Maria Solves Your Problems: Back-to-School Audition Tips
This week we’re taking a quick break from letters to focus on some tips for auditioning. It’s back to school time, so I’m in the mood for sharpened #2 pencils, sweaters, and lectures. Below, I’m going to point out some areas that will make you endear yourself to the accompanist/music director.
- Put your music in a binder. This makes you look so much more professional and really helps you as the auditioner—the last thing you want is your music falling down, leaving your accompanist to scramble to catch the pages while playing with one hand. No one likes that situation, least of all you. A binder can cost as little as a dollar. It’s worth the extra effort, I promise.
- Mark your start and stop points. I personally am a big fan of the post-it flags, because you can then move those around if you change your cut in the future. Also note any intro you want into your cut (if any).
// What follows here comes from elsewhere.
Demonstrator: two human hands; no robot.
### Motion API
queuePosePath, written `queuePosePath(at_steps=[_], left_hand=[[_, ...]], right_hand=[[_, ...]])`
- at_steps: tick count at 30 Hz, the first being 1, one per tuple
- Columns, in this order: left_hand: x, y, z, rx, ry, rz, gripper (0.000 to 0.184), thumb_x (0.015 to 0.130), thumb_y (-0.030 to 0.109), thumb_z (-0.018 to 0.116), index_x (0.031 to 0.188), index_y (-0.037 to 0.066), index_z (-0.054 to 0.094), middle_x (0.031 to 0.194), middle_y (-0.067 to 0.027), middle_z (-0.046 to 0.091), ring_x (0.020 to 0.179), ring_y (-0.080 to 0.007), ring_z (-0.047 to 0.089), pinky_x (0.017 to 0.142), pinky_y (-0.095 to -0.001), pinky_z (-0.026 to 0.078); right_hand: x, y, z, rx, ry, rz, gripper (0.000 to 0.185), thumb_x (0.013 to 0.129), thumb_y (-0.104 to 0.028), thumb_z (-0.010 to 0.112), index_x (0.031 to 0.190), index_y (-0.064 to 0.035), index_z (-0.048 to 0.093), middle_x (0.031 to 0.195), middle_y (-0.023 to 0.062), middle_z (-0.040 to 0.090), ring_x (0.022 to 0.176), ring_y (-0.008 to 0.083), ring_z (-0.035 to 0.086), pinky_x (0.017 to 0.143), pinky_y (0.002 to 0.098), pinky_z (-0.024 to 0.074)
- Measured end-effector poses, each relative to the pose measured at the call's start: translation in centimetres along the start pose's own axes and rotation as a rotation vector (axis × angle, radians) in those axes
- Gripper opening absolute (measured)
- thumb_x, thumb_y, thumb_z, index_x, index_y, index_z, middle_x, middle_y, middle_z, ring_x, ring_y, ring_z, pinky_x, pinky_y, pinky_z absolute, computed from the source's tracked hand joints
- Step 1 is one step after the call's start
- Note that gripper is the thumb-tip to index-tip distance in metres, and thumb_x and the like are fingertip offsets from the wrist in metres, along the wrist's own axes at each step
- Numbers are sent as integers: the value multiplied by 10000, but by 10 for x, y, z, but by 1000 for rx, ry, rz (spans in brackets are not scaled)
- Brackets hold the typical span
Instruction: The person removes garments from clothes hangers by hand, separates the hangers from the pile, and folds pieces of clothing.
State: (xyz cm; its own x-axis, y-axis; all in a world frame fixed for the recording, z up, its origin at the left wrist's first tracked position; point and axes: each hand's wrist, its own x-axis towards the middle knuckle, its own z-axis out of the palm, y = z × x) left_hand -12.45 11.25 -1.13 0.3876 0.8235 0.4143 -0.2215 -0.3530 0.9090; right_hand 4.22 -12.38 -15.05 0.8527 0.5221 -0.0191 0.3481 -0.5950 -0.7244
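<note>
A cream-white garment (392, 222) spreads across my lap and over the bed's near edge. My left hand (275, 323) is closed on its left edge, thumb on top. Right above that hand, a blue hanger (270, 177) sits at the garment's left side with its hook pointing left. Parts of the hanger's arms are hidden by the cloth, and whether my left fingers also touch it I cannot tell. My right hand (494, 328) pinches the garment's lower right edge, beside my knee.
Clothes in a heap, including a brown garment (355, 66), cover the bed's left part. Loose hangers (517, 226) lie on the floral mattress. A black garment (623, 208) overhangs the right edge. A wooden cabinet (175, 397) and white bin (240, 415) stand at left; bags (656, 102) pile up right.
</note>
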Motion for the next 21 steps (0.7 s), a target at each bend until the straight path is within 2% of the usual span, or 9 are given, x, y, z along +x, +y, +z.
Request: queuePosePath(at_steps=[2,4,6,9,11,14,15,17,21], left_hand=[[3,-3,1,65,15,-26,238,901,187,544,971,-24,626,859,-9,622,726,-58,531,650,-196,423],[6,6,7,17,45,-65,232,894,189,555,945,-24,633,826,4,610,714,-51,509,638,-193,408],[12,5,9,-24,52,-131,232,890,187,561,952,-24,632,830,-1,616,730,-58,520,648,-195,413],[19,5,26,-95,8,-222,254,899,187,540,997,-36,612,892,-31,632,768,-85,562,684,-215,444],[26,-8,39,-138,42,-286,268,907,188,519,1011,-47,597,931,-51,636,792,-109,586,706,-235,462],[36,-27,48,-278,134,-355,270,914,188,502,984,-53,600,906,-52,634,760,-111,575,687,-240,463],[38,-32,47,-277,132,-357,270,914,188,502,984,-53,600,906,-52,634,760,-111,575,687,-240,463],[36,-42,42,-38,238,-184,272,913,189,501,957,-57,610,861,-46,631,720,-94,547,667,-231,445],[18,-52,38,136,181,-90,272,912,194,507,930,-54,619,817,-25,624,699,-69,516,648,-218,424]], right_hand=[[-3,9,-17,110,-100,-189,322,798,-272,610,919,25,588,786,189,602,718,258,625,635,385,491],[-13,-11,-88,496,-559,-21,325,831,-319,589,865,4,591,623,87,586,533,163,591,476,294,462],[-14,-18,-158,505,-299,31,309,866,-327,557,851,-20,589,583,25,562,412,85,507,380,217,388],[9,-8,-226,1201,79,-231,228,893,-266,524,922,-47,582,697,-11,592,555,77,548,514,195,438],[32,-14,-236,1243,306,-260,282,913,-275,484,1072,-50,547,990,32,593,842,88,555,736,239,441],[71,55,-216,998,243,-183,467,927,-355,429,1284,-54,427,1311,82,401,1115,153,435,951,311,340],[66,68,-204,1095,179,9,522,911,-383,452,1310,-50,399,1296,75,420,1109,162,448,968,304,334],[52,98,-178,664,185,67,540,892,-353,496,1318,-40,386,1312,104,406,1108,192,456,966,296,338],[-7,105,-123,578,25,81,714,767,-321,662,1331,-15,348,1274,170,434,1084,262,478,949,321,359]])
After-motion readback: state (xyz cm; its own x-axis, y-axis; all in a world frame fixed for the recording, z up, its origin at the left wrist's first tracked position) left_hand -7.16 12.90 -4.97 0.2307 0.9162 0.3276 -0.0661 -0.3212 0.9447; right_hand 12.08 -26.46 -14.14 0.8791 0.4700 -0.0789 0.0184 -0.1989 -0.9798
- Know your tempo. Look, most music comes with a tempo written in, whether it’s quarter note equals 105 or “allegro” or, in a Laurence O’Keefe song, something along the lines of “Dreamgirls on steroids.” Sometimes I’ll ask the auditioner for a tempo, but often I just look at the music. If you’re taking the song at a different tempo, say something to the accompanist and be able to count or sing a bit at your tempo.
- Stop and take a deep breath if something goes wrong. This is a little controversial, as some people feel strongly that you should barrel on through, which is more true for professional auditions than amateur. For me, though, if something goes awry in the first few bars (wrong tempo, wrong starting note, etc), I fully believe you should stop and start again. Remember that the production staff wants to see you succeed. Take a deep breath, collect yourself, and give it another shot. But never stop and start twice—you only get one extra chance.
- Don’t bring in a weird transposition. I get it — Music Notes can take your song a half step down, allowing you to get that money note. That’s fantastic, but it’s less enjoyable if your accompanist is struggling through a song that is technically in D major but looks like it’s in C## instead.
- Don’t bring in loose sheets of paper that are out of order. If you for some reason can’t swing a binder, at least tape them together.
Most of all – enjoy yourself! We do theatre because we love it, and that reigns supreme.